Page:Londres - Terre d'ébène, 1929.djvu/172

Cette page a été validée par deux contributeurs.
170
TERRE D’ÉBÈNE

Les nègres que je rencontre, je les arrête. Je fais appel à mon langage international : imitant l’homme qui abat un arbre, celui qui tire les billes. Tous comprennent ; cependant, ils viennent du fin fond de la Côte d’Ivoire ; eux aussi ne sont pas d’ici.

Je descends de voiture. J’essaie un sentier. Erreur ! les feuilles ne sont pas foulées.

Enfin, voici un chef noir. On reconnaît un chef à ses boubous, mais plus sûrement à sa bonne santé et à ses kilos. Celui-là pèse dans les cent dix ; c’est un grand chef. Il va vers Abidjan, suivi de deux serviteurs.
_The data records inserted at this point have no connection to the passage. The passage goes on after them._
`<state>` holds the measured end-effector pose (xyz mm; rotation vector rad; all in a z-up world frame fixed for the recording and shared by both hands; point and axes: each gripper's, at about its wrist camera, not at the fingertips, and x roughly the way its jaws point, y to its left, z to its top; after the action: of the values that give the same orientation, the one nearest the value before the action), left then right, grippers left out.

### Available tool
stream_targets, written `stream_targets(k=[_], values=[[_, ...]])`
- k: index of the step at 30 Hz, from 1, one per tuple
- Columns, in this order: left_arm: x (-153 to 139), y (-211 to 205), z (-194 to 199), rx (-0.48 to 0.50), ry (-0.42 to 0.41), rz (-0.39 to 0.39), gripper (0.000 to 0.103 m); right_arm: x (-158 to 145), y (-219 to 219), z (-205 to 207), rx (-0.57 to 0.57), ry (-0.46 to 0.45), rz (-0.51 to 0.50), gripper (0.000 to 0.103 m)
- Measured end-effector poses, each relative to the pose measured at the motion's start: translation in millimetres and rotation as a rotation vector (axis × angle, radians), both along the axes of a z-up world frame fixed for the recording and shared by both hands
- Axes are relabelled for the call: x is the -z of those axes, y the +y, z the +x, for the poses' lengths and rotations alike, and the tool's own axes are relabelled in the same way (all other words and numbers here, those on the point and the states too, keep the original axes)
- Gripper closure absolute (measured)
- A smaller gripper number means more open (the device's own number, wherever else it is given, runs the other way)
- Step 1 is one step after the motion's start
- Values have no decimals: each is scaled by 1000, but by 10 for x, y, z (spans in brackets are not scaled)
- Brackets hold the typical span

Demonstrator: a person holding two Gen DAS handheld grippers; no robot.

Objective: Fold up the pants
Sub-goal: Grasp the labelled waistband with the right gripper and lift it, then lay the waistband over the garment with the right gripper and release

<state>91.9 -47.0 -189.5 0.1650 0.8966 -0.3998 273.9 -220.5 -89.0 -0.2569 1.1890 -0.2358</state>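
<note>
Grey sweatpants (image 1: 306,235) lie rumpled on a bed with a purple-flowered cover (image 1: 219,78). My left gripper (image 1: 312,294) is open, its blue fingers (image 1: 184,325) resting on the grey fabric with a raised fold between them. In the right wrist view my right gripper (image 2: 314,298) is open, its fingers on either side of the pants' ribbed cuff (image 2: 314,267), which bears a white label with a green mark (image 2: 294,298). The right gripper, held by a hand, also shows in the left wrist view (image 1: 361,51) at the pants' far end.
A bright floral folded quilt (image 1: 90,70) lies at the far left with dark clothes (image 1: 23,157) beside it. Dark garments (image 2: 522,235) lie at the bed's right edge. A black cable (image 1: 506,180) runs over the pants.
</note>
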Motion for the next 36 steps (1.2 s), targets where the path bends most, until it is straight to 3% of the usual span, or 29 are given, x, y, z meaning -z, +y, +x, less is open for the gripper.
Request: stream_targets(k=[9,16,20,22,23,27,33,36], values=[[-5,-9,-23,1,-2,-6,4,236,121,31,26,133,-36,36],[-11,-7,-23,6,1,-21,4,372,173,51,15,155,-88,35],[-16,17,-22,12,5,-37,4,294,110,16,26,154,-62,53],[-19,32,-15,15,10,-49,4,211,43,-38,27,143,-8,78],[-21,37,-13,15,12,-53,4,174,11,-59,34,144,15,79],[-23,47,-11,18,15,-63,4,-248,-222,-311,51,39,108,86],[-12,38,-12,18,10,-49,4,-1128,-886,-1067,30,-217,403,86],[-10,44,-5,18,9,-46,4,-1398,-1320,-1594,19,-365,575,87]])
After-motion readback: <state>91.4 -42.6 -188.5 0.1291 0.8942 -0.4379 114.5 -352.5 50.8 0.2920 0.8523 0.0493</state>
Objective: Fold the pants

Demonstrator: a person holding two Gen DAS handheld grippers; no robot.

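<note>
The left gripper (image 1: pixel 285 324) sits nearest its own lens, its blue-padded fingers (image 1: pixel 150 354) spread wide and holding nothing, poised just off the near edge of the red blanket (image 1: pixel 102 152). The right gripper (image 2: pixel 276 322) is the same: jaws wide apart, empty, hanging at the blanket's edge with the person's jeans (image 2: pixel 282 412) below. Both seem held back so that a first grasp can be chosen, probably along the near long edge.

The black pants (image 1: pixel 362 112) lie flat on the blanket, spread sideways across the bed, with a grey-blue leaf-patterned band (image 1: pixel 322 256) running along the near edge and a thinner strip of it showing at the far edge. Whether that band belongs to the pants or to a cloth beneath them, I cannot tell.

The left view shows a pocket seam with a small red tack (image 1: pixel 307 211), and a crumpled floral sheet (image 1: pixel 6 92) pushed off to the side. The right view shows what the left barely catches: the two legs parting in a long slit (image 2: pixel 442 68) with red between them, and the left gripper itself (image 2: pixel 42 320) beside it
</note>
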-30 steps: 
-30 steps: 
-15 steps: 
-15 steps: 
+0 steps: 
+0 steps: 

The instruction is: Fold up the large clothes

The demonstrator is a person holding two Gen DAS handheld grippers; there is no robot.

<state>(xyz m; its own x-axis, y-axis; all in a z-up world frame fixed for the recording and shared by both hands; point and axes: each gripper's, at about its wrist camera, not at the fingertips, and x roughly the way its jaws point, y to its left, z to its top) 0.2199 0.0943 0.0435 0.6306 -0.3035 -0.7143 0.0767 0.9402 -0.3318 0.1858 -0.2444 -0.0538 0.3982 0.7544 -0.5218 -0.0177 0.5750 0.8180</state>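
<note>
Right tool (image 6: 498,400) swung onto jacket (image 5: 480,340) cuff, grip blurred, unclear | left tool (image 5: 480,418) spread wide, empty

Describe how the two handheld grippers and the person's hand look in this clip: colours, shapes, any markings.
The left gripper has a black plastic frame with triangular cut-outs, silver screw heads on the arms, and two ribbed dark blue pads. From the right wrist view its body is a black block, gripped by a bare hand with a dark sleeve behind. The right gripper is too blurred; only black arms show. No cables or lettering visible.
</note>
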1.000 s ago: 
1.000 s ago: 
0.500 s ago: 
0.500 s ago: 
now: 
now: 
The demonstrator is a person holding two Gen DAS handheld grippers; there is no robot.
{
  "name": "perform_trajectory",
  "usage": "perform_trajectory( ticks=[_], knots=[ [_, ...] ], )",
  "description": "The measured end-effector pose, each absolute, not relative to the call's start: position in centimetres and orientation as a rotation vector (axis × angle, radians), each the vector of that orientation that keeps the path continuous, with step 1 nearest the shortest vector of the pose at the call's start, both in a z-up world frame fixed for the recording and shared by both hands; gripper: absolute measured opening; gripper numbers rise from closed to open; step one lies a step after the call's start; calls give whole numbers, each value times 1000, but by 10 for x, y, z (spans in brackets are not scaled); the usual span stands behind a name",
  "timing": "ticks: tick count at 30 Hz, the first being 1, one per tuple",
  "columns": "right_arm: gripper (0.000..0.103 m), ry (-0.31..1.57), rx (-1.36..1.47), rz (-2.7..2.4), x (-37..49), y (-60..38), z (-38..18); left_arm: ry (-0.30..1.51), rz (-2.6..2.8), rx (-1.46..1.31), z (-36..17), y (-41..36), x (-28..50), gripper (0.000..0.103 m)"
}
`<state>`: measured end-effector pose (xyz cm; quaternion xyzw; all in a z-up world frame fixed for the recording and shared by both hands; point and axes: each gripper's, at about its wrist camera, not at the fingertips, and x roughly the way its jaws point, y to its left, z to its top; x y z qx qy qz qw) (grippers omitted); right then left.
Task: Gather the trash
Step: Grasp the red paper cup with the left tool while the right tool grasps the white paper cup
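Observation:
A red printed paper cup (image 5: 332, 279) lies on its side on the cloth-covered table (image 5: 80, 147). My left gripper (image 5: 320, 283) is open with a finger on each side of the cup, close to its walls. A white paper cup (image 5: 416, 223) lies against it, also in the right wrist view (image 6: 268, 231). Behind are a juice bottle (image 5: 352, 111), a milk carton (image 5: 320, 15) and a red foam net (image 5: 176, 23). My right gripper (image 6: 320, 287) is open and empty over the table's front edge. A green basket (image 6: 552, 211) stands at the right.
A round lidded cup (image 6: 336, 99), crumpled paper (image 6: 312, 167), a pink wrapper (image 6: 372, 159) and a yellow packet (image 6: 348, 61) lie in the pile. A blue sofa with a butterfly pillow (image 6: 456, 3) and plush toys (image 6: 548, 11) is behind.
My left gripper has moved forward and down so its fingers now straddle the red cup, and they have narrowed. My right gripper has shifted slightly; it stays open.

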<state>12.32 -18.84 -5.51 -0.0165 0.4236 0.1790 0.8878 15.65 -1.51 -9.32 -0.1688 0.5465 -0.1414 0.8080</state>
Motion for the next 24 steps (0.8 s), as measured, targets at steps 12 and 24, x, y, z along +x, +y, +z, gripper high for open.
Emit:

Je mime mon discours.

— Hommes à bois ? fait-il, hommes à mourir ?

Il m’indique que c’est plus haut.

En effet.

Voici les rails d’un Decauville. Je les suis. La forêt ne vous donne pas le vertige, ou celui qu’elle procure est le contraire de l’autre : loin de vous attirer, elle vous repousse. On n’avance pas d’un air dégagé et consentant. Si l’on n’écoutait que son instinct, on ferait marche en arrière. Alors que l’on a parcouru cent mètres, on croit avoir abattu un long chemin. Dire qu’il est des intrépides qui vont, en partie de plaisir, déjeuner dans les grands bois ! Il est vrai que cela se passe en France. Ici l’on ne se sent pas bien.